This is one of my favorite pictures of Becky and I. It was taken on Mother's Day 2003 at Hershey Park in Pennsylvania: our first big "travel" comp.
I look into these faces and see joy in Becky's. I was full of joy too but I was tired after working a full-time job, 40+ hours a week as a reporter then convoying with several other families to Hershey Park, leaving Massachusetts at 1 am to get through traffic.
I was sleep-deprived for about five years, but wouldn't let on so that we could live the Allstar life. I know the laundry never seemed to get finished.
This picture was taken at the last competition of that season, her third in Allstars and the one when we grew very close because of it. Going to comps every weekend, sharing carpools back and fourth to practice three times a week, we had developed a special bond that most of my friends did not share with their daughters. She called me her best-friend and would continue to do so through her teens.

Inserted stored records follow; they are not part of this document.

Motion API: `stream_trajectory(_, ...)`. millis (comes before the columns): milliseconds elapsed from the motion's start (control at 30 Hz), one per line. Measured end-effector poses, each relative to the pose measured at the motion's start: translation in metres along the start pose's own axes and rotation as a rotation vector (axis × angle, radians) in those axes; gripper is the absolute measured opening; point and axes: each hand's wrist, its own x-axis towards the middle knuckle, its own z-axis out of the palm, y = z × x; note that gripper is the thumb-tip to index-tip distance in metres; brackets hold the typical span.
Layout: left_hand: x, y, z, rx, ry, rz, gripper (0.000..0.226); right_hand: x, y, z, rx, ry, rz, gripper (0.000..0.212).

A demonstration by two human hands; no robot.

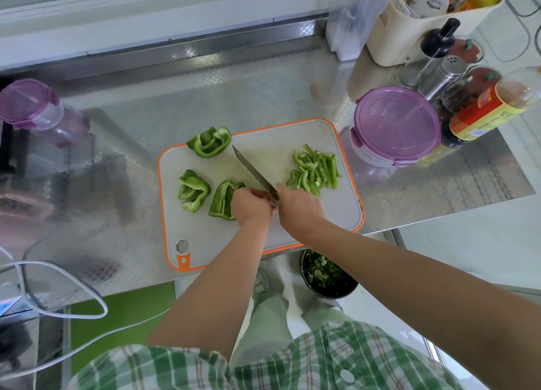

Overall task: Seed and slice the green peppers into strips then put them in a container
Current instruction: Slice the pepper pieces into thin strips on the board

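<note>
Uncut pepper pieces (194, 193) at 9 o'clock on the cutting board (336, 211); left hand (251, 206) curled onto the nearest pepper piece (222, 203); right hand (298, 209) clamped on the knife (252, 170), tip toward 11 o'clock; strips (316, 170) at 3 o'clock; lidded container (396, 125) at 2 o'clock, on the desk (205, 97). Likely hazard: left fingers nicked, lying close against the blade heel.

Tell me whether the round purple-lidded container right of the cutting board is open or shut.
Shut. The purple lid lies flat over the whole container, and its side clips look folded down.
</note>
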Motion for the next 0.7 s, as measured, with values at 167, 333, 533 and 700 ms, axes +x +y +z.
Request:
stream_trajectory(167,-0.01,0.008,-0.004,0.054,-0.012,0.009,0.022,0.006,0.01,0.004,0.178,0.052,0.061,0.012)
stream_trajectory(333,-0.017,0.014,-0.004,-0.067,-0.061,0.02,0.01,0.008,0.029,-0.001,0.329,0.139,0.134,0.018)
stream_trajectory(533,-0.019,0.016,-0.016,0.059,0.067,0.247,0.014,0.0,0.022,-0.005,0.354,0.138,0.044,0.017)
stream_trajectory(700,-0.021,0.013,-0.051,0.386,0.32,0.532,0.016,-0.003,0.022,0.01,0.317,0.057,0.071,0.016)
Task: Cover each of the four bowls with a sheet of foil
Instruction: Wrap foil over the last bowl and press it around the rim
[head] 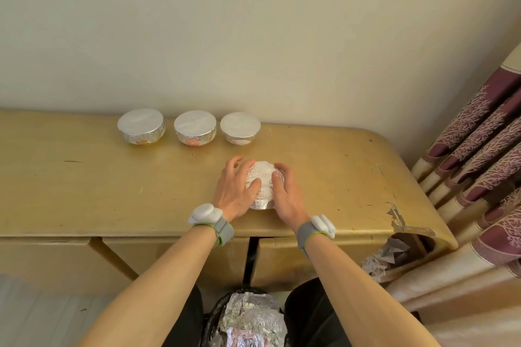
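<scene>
- Desk (84,191): yellow wooden top, scuffed; veneer torn and peeling at the near right corner
- Wall (253,22): plain cream, directly behind the desk
- Left bowl (141,127): back row, near the wall; top sealed flat with foil, foil folded down the side, an orange pattern showing below it
- Middle bowl (195,128): back row, just beside the left bowl; foil drawn smooth over the top, an orange pattern visible at the base
- Right bowl (240,128): back row, just beside the middle bowl; foil over the top, white side showing underneath
- Fourth bowl (261,186): near the front edge of the desk, well apart from the back row; wrapped in crinkled foil over top and sides
- Left hand (235,189): fingers spread, pressed against the left side of the fourth bowl, thumb lying on the foil top
- Right hand (286,191): fingers curved round the right side of the fourth bowl, thumb on the foil top; the bowl is clasped between both hands
- Wrist bands (222,227): grey, one on each wrist, each carrying a white device
- Crumpled foil (248,318): loose heap at the bottom edge, between the person's knees
- Curtain (479,155): purple and cream, patterned, hanging at far right
</scene>
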Action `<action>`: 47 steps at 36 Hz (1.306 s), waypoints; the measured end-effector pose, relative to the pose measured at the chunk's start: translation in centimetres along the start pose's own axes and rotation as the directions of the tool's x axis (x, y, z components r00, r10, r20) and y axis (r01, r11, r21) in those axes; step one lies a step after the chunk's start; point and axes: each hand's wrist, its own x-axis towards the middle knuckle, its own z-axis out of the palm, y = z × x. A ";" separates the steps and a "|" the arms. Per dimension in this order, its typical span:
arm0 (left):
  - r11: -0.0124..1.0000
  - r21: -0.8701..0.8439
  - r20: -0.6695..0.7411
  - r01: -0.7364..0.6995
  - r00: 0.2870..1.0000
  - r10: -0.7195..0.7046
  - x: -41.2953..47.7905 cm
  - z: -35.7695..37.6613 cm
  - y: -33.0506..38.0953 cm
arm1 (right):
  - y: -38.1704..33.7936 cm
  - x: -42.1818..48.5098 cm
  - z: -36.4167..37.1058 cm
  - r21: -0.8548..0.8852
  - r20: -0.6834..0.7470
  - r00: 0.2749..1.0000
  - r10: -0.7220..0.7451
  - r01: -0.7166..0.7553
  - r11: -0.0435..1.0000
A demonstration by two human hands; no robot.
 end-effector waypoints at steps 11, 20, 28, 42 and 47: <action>0.729 -0.439 0.102 0.526 0.835 -0.541 -1.6 -2.1 -0.4 | 0.6 0.2 -1.8 0.330 -0.007 0.920 0.392 -0.368 0.869; 0.273 -0.728 0.340 0.629 0.677 -0.653 -1.4 -3.4 0.3 | -0.7 -1.5 -2.6 0.400 0.130 0.889 0.438 -0.452 0.798; 0.711 -0.484 0.048 0.511 0.826 -0.561 -0.1 -4.0 -0.5 | 0.1 -1.5 -3.5 0.222 0.171 0.885 0.433 -0.462 0.859; 0.963 0.241 -0.006 -0.122 0.992 0.127 -1.3 -0.2 0.6 | -0.6 1.1 0.5 -0.432 0.219 0.927 -0.303 0.371 0.822; 0.981 0.140 -0.072 -0.134 0.987 0.145 -1.7 0.2 0.0 | -0.3 0.2 0.7 -0.176 0.074 0.966 -0.247 0.256 0.950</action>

Despite the bags under my eyes, this was a very happy Mother's Day. But as the mom of three, including a toddler, who worked full-time, and thought she had to volunteer to be every Team Parent, Homeroom parent, Co-Brownie-Leader, Co-Den-Mother for Cubscouts, CCD teacher besides trying to be the perfect wife, I look tired.
But I tried not to let it show.
I'm in full cheer mom regalia -take a closer look-I'm wearing a bobble-star-headband; the shirt that caused everyone to call me "Becky" because it read "Becky's Mom" (I don't understand why either, but it happened); and a button proclaiming my pride in being a cheer MOM.
Not only was this our first overnight travel comp, it was also the first time I left my two younger children behind. John was six, Rachel was two-and-a-half. It was an extra special "Mommy-Becky" weekend, that I treasure to this day, but it was also the time when I promised myself that I would never leave the other two kids behind again (kinda, sorta, happened).
My automatic reply when someone asked me "How are you?" during this time was "It's a very busy time of life."
I was married then, would continue to be for exactly ten more years. Becky's father did not like Allstars-too much: money, time, precious resources-wasted. He went to one competition a year-the one in our hometown. He just didn't get it. So I overcompensated by staying up late making the "Care Packages" for send-offs or arranging for special team bonding events. I got so immersed into being a Team Mom that when I made or bought something special just for Becky, her teammates would ask "where's mine?"
Years later, both my daughters (Rachel started Allstars as a tiny the next year) told me that they wished I wasn't the "Team Mom," etc. because I spent more time "doing" for the team, ushering their teammates to and from the bathroom, my tackle-box full of pins, bandaids, bobbypins, wipes and other necesary items should the need arise. My girls told me they just wanted their mom to be their for them.
While writing this blog post, Becky called to wish me a "Happy Mother's Day" and we started talking about this era in our lives, some 20 years ago.
She said she didn't really remember this comp, except that "I was sitting at awards and I remember they announced that it was Mother's Day. I had no idea," Becky said today.
In any case, something motivated her to borrow money from me (something else we mothers are always doing) after she had gone to one of the vendors who was smart enough to stock up on Mother's Day items. When she came back she handed me the small brown bag (with zebra stripes as I recall), inside was a silver bracelet with heart charms that read "Best Mom Ever," "#1 Mom" and similar sentiments.
It's one of my most treasured gifts and I wear the bracelet she bought me at that comp on every Mother's Day (and seen in photo above).
Moms (sorry Dad's this is Mother's Day), especially cheer moms, are incredible. We put our children first, before our own needs, as do all moms. In today's world (pre-pandemic) being a mom includes helping our kids find out what they are good at and what they enjoy, in protected, adult chaperoned safety. Knowing this, a few weeks ago I asked CheerMAD readers to share their photos and a bit about them. These three moms are a great representation of the overall CheerMAD experience and they will receive a special gift from CheerMAD for their efforts.
And to the rest of us, a very happy, Happy Mother's Day!
Ginger Boisvert Squires
When I’m not being a cheer mom I am a realtor and a mom to three beautiful girls. Unfortunately this last year season was cut short and it was the final year for my graduating senior. My cheer mom hat is officially retired and I’m so sad.
I am a wife of 23 years to my best friend, and the mother of the most amazing 3 kids on the planet. This was just a rare shot of me alone. Though I LOVE some ME time, absolutely nothing makes me feel more empowered than seeing my kids succeed, and know I had a little something to do with it.
Connie is a Lieutenant Commander Retired and a grandmother. I have four children, 28, 26, 14 and 5. My older children both followed in my footsteps and joined the Navy as Surface Warfare Officers (like me) however, they too were cheerleaders when they were younger. My younger 2 are both cheerleaders (Level 6 and Level 1.1 Prep).